Activity — A faithful copy is needed of the lines below from the one with "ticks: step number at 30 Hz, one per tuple" up to and including the one with "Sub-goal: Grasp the"; set it down with no pictures and no other lines.

::: Task material :::

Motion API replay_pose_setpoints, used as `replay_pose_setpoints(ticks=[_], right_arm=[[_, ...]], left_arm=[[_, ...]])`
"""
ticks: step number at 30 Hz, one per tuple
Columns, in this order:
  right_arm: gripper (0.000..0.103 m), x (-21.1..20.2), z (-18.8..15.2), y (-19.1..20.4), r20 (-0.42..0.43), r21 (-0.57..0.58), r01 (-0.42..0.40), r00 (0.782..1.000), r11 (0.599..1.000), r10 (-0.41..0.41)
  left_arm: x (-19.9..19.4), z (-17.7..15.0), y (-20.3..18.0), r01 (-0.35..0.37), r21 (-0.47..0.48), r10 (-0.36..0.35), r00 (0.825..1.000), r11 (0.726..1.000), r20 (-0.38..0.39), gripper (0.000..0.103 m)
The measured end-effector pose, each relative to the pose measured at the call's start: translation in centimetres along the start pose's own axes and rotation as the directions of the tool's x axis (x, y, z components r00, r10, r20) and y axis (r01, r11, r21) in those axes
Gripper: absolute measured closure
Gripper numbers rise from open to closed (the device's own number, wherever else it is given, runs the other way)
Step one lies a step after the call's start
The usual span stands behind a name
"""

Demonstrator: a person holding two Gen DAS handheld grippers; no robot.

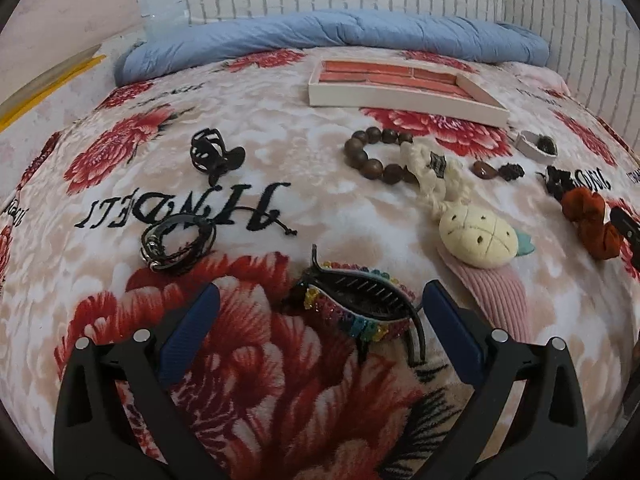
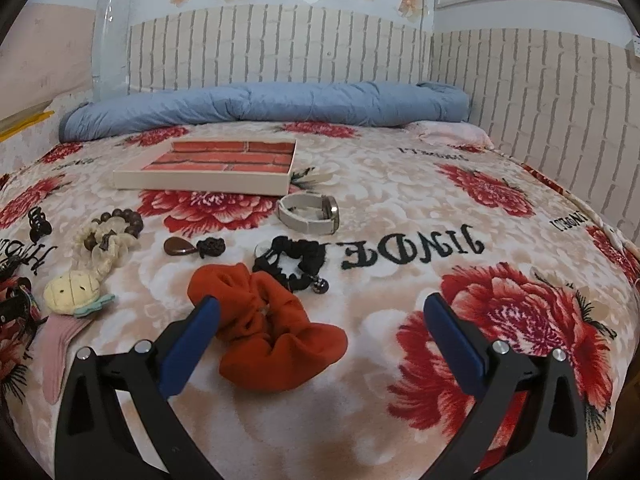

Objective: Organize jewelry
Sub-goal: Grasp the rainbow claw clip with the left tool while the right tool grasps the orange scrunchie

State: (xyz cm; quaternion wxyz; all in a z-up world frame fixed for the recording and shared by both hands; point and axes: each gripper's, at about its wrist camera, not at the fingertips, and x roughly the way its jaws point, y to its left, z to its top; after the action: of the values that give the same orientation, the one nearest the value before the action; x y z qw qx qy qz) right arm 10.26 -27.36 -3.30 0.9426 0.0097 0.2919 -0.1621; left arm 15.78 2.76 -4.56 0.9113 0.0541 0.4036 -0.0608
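Jewelry lies scattered on a floral blanket. A shallow white tray (image 1: 404, 98) with a red brick-pattern floor sits at the back; it also shows in the right wrist view (image 2: 200, 180). My left gripper (image 1: 322, 300) is open, its jaws either side of a rainbow-studded black hair claw (image 1: 360, 304). Beyond lie a black cord bracelet (image 1: 178, 246), a small black claw clip (image 1: 214, 154), a wooden bead bracelet (image 1: 370, 154) and a cream plush charm (image 1: 476, 236). My right gripper (image 2: 322, 312) is open over an orange scrunchie (image 2: 268, 332). A black scrunchie (image 2: 294, 262), a white watch (image 2: 308, 212) and a brown pendant (image 2: 180, 247) lie beyond.
A rolled blue quilt (image 2: 260, 108) lies along the back against the white brick-pattern wall (image 2: 280, 44). A pink ribbed band (image 1: 496, 300) trails from the plush charm. The bed's right edge (image 2: 600, 216) runs beside the wall.
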Motion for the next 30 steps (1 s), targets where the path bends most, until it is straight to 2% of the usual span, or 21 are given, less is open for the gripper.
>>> replay_pose_setpoints(ticks=[9, 11, 16, 21, 23, 26, 30], right_arm=[[0.004, 2.5, -0.1, 0.5, -0.112, -0.016, -0.051, 0.993, 0.999, 0.049], [0.004, 2.9, -0.2, 0.8, -0.132, -0.03, -0.059, 0.99, 0.998, 0.055], [0.005, 3.6, -0.3, 1.0, -0.167, -0.038, -0.078, 0.983, 0.996, 0.07], [0.007, 4.3, -0.1, 1.4, -0.203, -0.043, -0.101, 0.975, 0.994, 0.09], [0.012, 4.6, 0.1, 1.5, -0.212, -0.043, -0.115, 0.972, 0.992, 0.104], [0.024, 5.0, 0.2, 1.9, -0.229, -0.048, -0.136, 0.966, 0.99, 0.121], [0.034, 5.3, 0.1, 2.2, -0.243, -0.056, -0.161, 0.959, 0.985, 0.143]], left_arm=[[0.7, -0.4, -1.5, 0.001, 0.073, 0.0, 1.0, 0.997, -0.016, 0.005], [1.1, -0.5, -1.4, 0.006, 0.07, -0.003, 0.999, 0.998, -0.032, 0.005], [2.2, -0.4, 0.1, 0.05, -0.007, -0.05, 0.995, 0.999, -0.086, 0.005], [2.9, -0.4, -0.8, 0.025, 0.044, -0.019, 0.993, 0.999, -0.115, 0.005], [3.2, -0.1, -0.9, 0.026, 0.05, -0.019, 0.992, 0.998, -0.123, 0.004], [3.7, 0.4, -0.5, 0.048, 0.03, -0.043, 0.99, 0.998, -0.137, 0.004], [4.3, 1.0, -0.1, 0.067, 0.007, -0.066, 0.988, 0.998, -0.143, 0.004]])
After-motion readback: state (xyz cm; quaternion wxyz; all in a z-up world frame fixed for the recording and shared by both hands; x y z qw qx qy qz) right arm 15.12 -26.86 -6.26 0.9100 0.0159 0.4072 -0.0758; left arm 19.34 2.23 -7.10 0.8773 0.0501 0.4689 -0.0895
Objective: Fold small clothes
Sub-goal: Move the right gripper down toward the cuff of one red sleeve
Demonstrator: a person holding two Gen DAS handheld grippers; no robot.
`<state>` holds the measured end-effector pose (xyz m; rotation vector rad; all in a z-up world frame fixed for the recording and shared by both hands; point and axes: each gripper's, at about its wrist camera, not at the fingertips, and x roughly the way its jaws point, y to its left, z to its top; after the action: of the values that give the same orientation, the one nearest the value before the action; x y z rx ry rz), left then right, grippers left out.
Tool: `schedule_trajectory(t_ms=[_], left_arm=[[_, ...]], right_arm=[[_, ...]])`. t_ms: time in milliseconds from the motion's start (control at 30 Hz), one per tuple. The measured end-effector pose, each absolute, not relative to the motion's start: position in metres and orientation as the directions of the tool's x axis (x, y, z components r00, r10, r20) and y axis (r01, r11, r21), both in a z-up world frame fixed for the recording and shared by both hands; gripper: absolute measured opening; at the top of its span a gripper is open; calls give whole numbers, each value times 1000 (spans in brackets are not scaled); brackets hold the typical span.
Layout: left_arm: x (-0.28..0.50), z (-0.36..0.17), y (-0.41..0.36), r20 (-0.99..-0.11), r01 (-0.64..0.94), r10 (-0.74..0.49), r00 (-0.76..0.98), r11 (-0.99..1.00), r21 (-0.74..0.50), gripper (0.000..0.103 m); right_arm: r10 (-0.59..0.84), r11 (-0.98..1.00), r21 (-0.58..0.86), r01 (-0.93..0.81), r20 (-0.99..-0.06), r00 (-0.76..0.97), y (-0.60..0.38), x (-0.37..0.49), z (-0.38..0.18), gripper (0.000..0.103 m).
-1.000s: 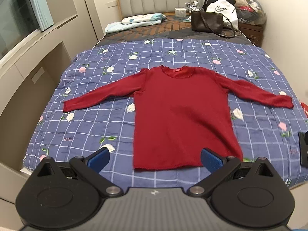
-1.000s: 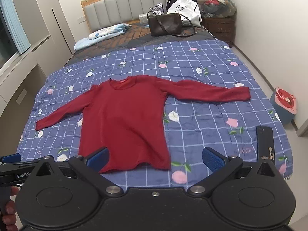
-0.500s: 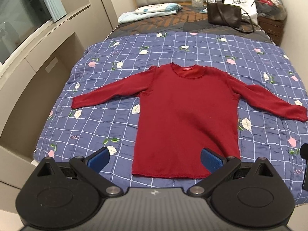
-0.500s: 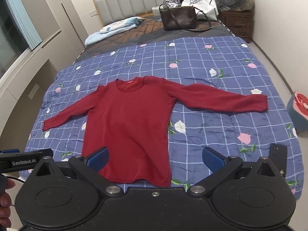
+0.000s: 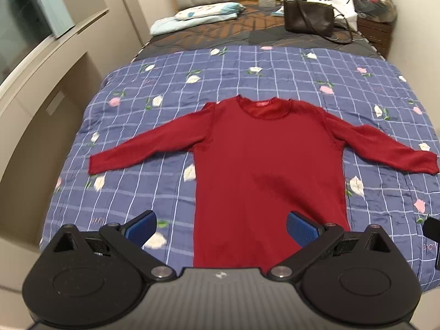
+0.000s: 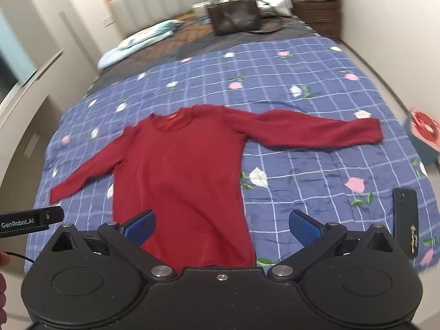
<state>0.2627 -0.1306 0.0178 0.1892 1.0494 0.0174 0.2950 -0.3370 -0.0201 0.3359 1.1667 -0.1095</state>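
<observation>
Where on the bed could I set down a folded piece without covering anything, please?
The quilt lies bare between the red sweater's collar and the brown handbag, and again under the right sleeve, short of the black phone. The headboard end is crowded with bags and a pillow.

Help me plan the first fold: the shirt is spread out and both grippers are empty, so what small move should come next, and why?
Probably bring the left gripper down to the cuff of the shirt's left sleeve. The shirt lies flat on the blanket with both sleeves stretched out, and both grippers, the right gripper too, are open and hold nothing, so a sleeve fold inward seems the natural start.
</observation>
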Motion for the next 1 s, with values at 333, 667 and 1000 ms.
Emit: schedule_trajectory(t_ms=[333, 667, 1000], left_arm=[[313, -9, -107, -877, 229, 8, 481, 964, 134, 103], [324, -44, -121, -920, 304, -15, 392, 946, 114, 103], [359, -63, -156, -931, 233, 52, 360, 962, 144, 103]], right_arm=[[20, 871, 225, 436, -904, 427, -306, 287, -20, 103], [-30, 750, 311, 584, -866, 499, -338, 279, -38, 103], [-60, 697, 288, 657, -889, 454, -427, 305, -102, 103]])
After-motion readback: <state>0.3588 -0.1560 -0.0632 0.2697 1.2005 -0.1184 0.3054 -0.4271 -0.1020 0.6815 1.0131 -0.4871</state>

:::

Response area —
ticks: step number at 30 Hz, one per tuple
Columns, in this order:
  right_arm: gripper (0.000..0.103 m), x (-21.1..20.2), z (-18.8..15.2), y (-19.1..20.4), r20 (-0.42..0.43), r21 (-0.57..0.58), r01 (-0.42..0.40), r00 (0.782..1.000), r11 (0.599..1.000), r10 (-0.41..0.41)
  left_arm: x (-19.9..19.4), z (-17.7..15.0), y (-20.3..18.0), r01 (-0.35..0.37), r21 (-0.47..0.48), r10 (-0.36..0.35), r00 (0.825..1.000), r11 (0.726..1.000), r20 (-0.38..0.39), gripper (0.000..0.103 m)
The measured end-effector pose, each relative to the pose measured at the call's start: translation in centimetres along the start pose's own axes and rotation as the directions of the tool's x axis (x, y, z components r00, r10, r20) and y axis (r01, r11, r21) in those axes
Gripper: absolute measured closure
Gripper numbers rise from open to closed (the device's own number, wherever else it is given, runs the other way)
Step one lies a step after the call's start
The usual span stands behind a name
"""

Demonstrator: a person holding two Gen DAS handheld grippers; no robot.


Objective: Organize jewelry
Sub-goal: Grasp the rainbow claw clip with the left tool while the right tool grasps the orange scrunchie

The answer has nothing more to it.